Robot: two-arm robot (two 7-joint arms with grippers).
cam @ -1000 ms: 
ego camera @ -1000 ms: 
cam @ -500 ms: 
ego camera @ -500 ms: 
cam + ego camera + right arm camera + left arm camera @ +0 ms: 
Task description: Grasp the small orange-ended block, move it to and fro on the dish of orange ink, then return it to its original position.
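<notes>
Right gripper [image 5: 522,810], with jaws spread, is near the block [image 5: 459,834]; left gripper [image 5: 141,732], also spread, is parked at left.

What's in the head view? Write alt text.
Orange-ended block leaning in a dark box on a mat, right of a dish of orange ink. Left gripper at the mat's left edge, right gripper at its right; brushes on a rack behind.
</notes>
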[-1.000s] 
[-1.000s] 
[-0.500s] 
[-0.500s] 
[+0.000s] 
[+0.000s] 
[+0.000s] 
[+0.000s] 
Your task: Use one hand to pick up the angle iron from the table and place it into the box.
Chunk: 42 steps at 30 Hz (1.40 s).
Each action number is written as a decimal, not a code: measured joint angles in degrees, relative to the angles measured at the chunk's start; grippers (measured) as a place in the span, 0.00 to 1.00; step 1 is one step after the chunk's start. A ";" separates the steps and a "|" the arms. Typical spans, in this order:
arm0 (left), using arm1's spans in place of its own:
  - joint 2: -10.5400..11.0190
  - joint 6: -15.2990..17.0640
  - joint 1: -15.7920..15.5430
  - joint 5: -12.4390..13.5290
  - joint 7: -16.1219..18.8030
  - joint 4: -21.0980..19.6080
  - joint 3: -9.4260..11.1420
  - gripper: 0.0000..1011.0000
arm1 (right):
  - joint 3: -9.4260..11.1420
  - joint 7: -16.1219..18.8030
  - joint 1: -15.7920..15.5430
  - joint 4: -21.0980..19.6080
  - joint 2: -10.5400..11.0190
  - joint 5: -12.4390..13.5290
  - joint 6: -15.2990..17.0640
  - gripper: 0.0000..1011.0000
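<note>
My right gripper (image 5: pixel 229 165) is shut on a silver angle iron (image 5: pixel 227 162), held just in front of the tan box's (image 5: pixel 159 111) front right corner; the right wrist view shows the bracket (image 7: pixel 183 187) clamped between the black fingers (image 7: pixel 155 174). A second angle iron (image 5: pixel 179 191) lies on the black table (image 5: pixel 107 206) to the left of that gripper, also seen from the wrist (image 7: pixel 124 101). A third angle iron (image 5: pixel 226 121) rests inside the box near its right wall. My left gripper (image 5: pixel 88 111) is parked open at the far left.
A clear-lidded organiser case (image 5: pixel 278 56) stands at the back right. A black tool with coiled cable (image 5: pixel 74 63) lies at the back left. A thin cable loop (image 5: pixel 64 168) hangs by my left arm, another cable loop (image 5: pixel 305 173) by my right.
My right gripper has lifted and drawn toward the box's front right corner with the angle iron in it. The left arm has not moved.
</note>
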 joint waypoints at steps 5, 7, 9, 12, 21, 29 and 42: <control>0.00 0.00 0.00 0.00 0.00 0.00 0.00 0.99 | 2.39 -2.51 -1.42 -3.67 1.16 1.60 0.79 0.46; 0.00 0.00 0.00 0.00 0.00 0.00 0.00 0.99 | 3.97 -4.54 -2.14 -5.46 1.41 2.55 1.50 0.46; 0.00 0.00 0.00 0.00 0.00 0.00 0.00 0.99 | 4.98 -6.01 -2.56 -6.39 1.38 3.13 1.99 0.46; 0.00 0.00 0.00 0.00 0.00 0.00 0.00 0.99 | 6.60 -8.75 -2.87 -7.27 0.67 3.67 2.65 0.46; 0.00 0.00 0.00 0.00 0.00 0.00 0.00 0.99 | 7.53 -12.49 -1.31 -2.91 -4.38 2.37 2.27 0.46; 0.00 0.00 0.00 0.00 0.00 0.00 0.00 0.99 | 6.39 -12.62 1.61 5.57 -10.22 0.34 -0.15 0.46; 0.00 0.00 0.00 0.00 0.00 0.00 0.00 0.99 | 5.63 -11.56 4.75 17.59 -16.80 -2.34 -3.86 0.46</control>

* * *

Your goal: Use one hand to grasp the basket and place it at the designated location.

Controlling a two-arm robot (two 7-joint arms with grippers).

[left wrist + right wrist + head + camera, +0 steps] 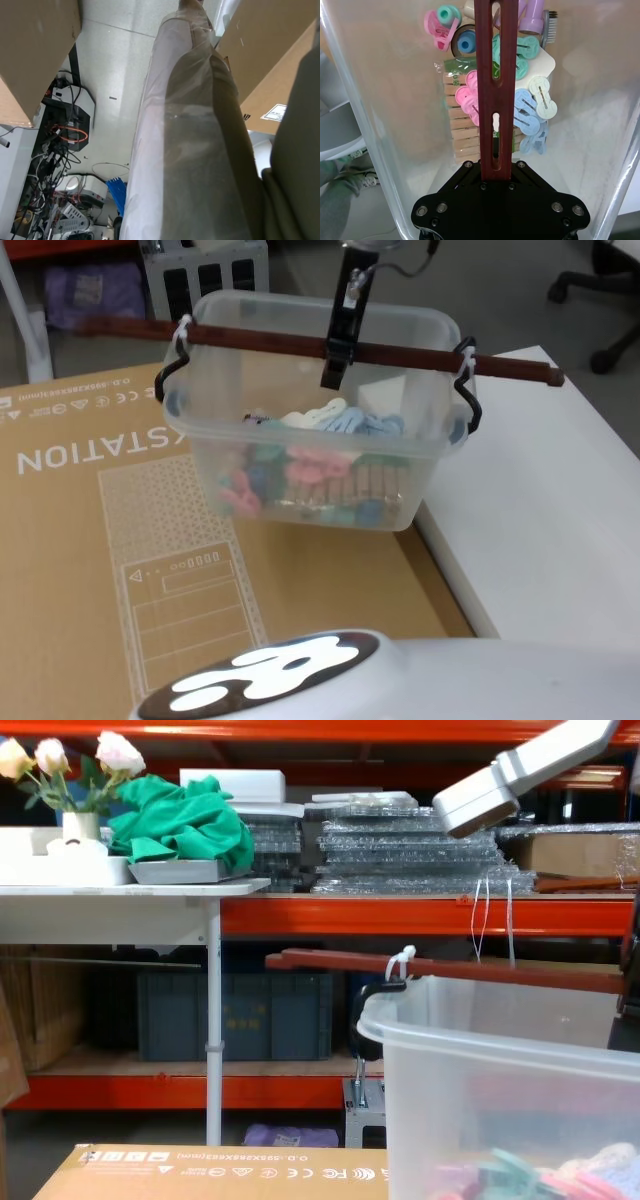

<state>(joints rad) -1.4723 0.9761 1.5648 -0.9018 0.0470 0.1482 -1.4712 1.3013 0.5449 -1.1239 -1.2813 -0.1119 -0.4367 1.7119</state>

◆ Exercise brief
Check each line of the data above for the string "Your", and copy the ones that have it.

◆ Answer for this exercise
Your task: Use one hand to pick up the angle iron from the table and place it into the box.
Your goal: Use one hand to grasp the basket and place it at the designated location.

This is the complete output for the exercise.